Он начал неохотно, вяло, растягивая слова и часто, как бы с рассеянностью, скользил взором в сторону, где на камине тикали часы. Звягин ждал кого-то, кто не приезжал и без кого ему не хотелось ни говорить, ни читать. И когда опять торопливо задрожал электрический звонок в отдалении — Звягин стал внимательнее, хотя слегка изменился в лице. Мадемуазель Бонч покраснела и взглянула на дверь.
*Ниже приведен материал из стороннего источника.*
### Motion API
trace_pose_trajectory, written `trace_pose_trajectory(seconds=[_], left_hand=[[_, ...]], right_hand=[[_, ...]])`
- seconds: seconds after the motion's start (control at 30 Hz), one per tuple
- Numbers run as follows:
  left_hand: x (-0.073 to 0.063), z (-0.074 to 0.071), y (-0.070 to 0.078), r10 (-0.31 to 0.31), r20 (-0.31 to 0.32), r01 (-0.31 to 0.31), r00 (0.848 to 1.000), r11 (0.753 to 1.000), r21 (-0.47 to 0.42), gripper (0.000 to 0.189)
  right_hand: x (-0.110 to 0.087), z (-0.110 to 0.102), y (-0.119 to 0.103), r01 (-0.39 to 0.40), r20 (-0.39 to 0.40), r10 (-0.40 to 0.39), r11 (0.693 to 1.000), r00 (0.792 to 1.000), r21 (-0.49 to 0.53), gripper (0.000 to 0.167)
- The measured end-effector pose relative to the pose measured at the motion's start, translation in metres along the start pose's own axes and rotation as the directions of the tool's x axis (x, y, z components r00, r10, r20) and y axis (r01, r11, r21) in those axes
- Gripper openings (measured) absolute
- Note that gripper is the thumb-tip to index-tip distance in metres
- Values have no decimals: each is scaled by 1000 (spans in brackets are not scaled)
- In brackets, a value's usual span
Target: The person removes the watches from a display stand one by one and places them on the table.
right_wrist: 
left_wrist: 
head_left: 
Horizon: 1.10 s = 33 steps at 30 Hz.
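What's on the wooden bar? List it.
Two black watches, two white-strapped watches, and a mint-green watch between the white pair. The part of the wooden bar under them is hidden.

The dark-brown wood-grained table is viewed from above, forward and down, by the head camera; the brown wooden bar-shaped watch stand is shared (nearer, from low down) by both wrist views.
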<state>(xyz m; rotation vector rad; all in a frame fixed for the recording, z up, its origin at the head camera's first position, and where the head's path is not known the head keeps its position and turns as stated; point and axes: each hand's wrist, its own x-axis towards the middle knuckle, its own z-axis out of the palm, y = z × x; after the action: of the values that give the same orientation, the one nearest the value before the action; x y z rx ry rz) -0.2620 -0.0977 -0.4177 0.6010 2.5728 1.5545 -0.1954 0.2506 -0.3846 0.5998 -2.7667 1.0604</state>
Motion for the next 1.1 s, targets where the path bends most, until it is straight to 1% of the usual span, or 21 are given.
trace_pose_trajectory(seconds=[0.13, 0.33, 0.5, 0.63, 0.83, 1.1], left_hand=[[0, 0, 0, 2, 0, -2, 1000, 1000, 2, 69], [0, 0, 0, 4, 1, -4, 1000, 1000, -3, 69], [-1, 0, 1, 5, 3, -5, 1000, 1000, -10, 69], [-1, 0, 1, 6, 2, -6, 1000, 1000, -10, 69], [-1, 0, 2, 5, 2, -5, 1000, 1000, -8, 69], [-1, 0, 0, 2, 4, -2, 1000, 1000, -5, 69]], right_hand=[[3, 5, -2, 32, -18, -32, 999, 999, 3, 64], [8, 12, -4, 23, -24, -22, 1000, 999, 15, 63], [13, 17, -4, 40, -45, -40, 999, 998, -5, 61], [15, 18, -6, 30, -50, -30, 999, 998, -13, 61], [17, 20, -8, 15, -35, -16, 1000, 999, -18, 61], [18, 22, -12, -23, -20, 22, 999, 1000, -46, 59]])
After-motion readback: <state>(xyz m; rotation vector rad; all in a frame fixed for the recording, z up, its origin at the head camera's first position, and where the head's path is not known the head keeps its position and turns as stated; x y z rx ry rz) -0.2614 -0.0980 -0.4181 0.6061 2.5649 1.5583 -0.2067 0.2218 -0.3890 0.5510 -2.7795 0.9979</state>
Послышался шелковый свист платья, вошла запоздавшая посетительница и, не здороваясь, чтобы не помешать, миновала дамский угол и села в отдалении, у рояля, около гиацинтов. В комнате чуть уловимо провеяло холодком, запахом только что выпавшего снега, свежестью морозного вечера.
Звягин продолжал:
— …Оставим в стороне жизнь Оскара Уайльда, — говорил он. — Мы судим теперь не человека. Перед нами писатель с талантом — и мне хотелось бы, не вдаваясь ни в какую моральную критику, где мнения могут разделиться, представить вам краткое изложение его главных взглядов на искусство и жизнь… Мне кажется, что имя этого несчастного человека останется в литературе. Эта небольшая книжка, — тут Звягин приподнял полураскрытую тощую желтенькую книжку без переплета, — уже совершила, так сказать, кругосветное путешествие. И я уверен, что дело здесь вовсе не в каких-нибудь случайных, внешних обстоятельствах. Мысли Уайльда сами по себе способны к долгой жизни…
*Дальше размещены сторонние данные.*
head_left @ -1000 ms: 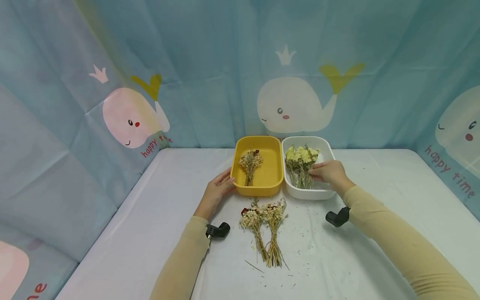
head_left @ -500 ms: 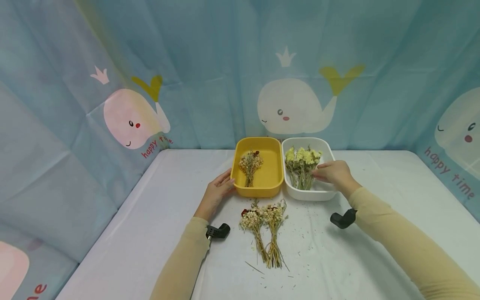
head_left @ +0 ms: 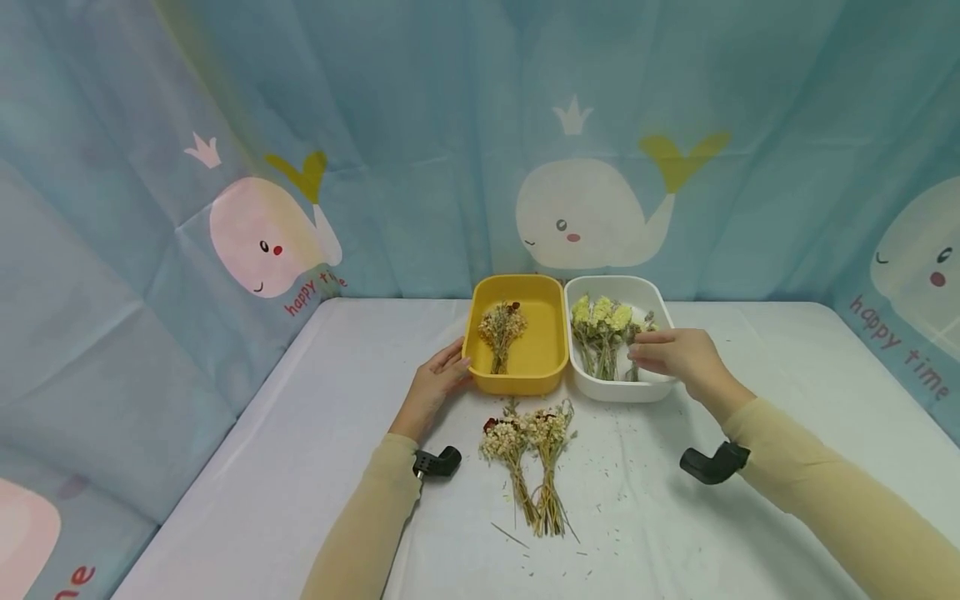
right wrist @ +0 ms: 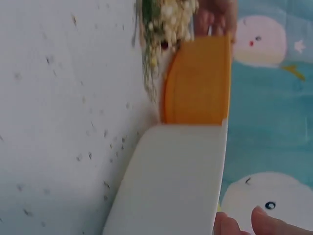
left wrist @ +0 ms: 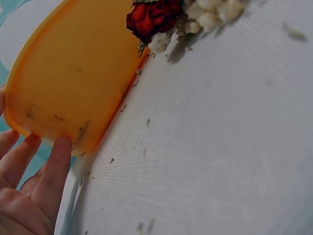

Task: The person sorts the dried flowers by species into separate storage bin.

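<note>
My left hand (head_left: 435,383) rests its fairly straight fingers against the left side of a yellow tray (head_left: 551,333); in the left wrist view the fingertips (left wrist: 61,147) touch its outer wall. One dried flower bunch (head_left: 501,329) lies inside. Over the right side of the white tray (head_left: 630,389), my right hand (head_left: 682,358) pinches the stems of a dried bunch (head_left: 651,322), mostly hidden by the fingers. Beside it in that tray lie several yellow dried flowers (head_left: 602,312). Only some right fingertips (right wrist: 259,215) show past the white wall in the right wrist view.
Two cream dried bunches with dark red blooms (head_left: 525,433) lie crossed on the white cloth (head_left: 375,350) before the trays. Loose stems (head_left: 510,534) and crumbs are scattered around them. A blue whale-print curtain (head_left: 420,200) hangs behind.
My right hand has moved right within the white tray, drawing a bunch away from the yellow flowers, which now lie more spread out. The left hand has stayed at the yellow tray.
</note>
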Available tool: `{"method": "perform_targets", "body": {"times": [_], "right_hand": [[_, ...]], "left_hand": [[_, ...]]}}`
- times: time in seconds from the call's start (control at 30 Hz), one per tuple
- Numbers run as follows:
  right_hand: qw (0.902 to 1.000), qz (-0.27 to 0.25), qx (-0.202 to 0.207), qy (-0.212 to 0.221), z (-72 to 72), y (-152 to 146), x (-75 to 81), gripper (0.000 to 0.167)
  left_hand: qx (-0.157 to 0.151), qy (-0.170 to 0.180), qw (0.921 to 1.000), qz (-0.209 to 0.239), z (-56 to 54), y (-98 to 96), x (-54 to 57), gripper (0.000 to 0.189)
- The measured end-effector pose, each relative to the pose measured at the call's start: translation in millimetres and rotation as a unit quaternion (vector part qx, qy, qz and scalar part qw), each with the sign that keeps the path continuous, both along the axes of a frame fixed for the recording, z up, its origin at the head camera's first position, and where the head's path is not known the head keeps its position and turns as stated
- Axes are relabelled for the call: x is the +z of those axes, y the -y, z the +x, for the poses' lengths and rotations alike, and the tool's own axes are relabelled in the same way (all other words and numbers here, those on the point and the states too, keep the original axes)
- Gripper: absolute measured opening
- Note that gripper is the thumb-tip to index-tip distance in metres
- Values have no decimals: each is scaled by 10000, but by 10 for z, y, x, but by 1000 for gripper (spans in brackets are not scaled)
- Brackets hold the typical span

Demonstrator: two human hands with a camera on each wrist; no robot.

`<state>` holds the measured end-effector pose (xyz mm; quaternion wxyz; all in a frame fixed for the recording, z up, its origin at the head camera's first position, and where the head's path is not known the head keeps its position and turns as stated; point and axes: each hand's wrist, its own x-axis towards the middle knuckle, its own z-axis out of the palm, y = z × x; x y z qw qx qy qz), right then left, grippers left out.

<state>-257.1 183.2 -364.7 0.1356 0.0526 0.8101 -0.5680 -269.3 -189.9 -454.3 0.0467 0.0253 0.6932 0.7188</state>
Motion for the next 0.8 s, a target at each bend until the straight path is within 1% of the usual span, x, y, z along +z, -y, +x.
{"method": "perform_targets", "body": {"times": [0.17, 0.3, 0.43, 0.63, 0.8], "right_hand": [[9992, -22, 247, -307, 200, 98, -12, 60], [9983, -330, 329, -355, 329, 154, -37, 58], [9956, -684, 443, -455, 429, 209, -67, 52], [9925, -946, 670, -379, 558, 302, -107, 45], [9912, -980, 838, -282, 622, 376, -231, 43]], "left_hand": [[-7, -1, 10000, -49, 4, 4, 18, 55], [-16, 2, 10000, 31, 5, 7, 13, 55], [14, 23, 10000, 24, -16, 3, -3, 54], [-44, 1, 10000, -15, -14, 17, -13, 55], [-55, 9, 10000, -38, -6, 20, -22, 56]]}}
Вступление, после нескольких фраз в том же роде, было окончено. Стараясь не делать паузы, Звягин опустил глаза на листок и стал читать.
Реферат, действительно, оказался не длинным. Странные слова приходилось говорить Звягину: жизнь следует за искусством, которое само ничему и никому не служит, потому что оно ничего, кроме себя, не выражает. Жизнь держит зеркало перед искусством — и ошибаются те, которые думают, что люди созданы природою, — природа создана людьми. Коричневые туманы, висящие над улицами Лондона, созданы импрессионистами. Жизнь есть правда, искусство есть ложь. Но правда жизни груба и ненужна, ложь искусства восхищает, очаровывает. Она бесцельна и высока. Она управляет миром, как его истинная царица.
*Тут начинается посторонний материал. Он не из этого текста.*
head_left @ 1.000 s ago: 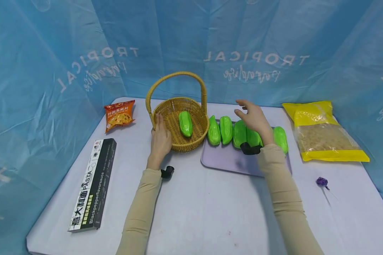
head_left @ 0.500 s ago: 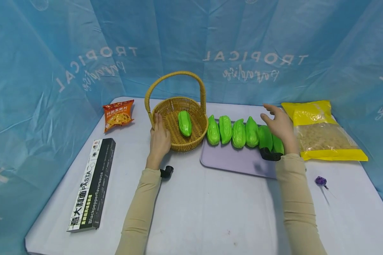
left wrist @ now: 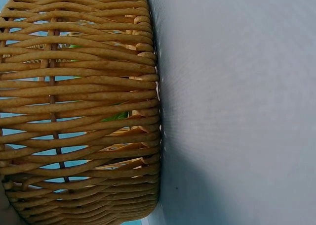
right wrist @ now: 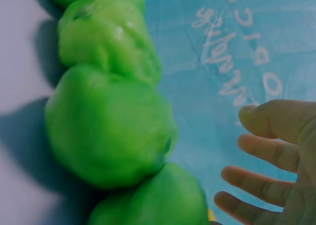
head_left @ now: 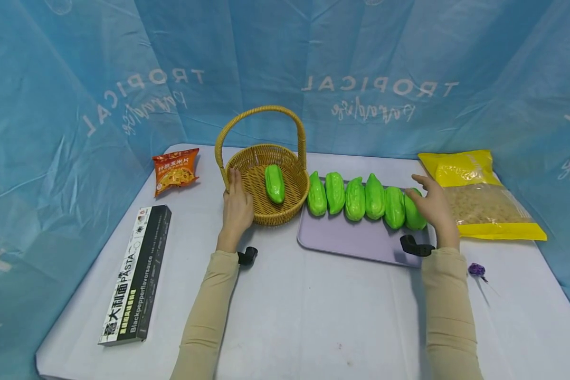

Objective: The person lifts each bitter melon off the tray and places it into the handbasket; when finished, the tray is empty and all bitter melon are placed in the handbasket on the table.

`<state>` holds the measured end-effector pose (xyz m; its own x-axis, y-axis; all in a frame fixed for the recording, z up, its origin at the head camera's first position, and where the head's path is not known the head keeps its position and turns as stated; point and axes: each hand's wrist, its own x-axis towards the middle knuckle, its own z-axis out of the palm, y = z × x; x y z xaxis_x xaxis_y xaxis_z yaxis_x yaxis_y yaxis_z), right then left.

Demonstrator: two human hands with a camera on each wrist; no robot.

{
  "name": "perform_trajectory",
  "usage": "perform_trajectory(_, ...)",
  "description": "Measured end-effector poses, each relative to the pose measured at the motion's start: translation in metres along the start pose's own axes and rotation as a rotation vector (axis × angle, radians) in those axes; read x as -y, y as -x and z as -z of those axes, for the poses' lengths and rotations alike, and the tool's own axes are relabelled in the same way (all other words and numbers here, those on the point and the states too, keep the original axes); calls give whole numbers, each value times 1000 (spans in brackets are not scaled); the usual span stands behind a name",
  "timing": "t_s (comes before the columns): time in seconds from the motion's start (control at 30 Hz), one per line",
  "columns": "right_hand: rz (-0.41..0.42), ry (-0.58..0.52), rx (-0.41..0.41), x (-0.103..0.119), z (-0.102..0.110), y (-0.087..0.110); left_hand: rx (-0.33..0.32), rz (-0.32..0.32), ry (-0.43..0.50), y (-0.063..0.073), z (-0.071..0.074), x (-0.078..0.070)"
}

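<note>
My left hand (head_left: 237,211) rests with straight fingers against the left side of the wicker basket (head_left: 292,207), which has a tall arched handle. In the left wrist view the woven wall of the basket (left wrist: 98,94) fills the left half. One long, ridged green vegetable (head_left: 275,183) lies inside the basket. Several like it stand in a row on a pale purple tray (head_left: 342,237). My right hand (head_left: 438,211) is above the row's right end, fingers spread, nearest the rightmost green vegetable (head_left: 414,211). In the right wrist view that hand (right wrist: 286,160) holds nothing.
An orange snack bag (head_left: 176,171) and a long pasta box (head_left: 135,274) lie left of the basket. A yellow bag (head_left: 484,203) lies right of the tray, with a purple lollipop (head_left: 476,269) in front of it. Blue cloth (head_left: 285,68) hangs around the table.
My right hand has moved right along the row of vegetables, then lowered and come nearer, to its right end. My left hand has stayed at the basket.
</note>
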<state>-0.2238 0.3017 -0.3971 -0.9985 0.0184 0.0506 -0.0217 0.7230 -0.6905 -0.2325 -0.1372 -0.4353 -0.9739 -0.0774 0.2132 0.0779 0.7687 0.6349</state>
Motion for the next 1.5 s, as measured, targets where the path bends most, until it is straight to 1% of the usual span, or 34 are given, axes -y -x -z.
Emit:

Звягин дочитал последний лист. Прошло несколько секунд молчания. Слушатели, солидные люди, красноречивые адвокаты, только что с таким оживлением и тонкой проницательностью говорившие о новом, важном назначении, теперь онемели. Слова Звягина показались им и чуждыми, и оскорбительными, и нелепыми. Одни чувствовали себя возмущенными, другим было просто досадно, а более добродушным — смешно. Остроносый адвокат сразу рассвирепел и ждал только обычного приглашения к прениям.
И он заговорил первый. Слова его не имели особенной связи, иногда казались даже неожиданно неподходящими, но зато из каждого явствовало, что адвокат истинно возмущен. В некоторых фразах даже звенела обида, что его, солидного и важного человека, оторвали от солидных и важных дел для литературы, которая оказалась такой вопиющей, сумасшедшей нелепостью. Желая выражаться картинно и быть изысканным, он принудил себя коротко похвалить статью самого Звягина, начал даже какой-то образ, сравнение чего-то с пролетающими облаками на небе, особенно синем после грозы, но спутался, не кончил, перескочил через облака — и неудержимо обрушился на Оскара Уайльда. Гнев его был слишком кипуч, чтобы продолжаться, и, действительно, скоро все слова истощились и между адвокатом и Оскаром Уайльдом порвались последние связующие нити.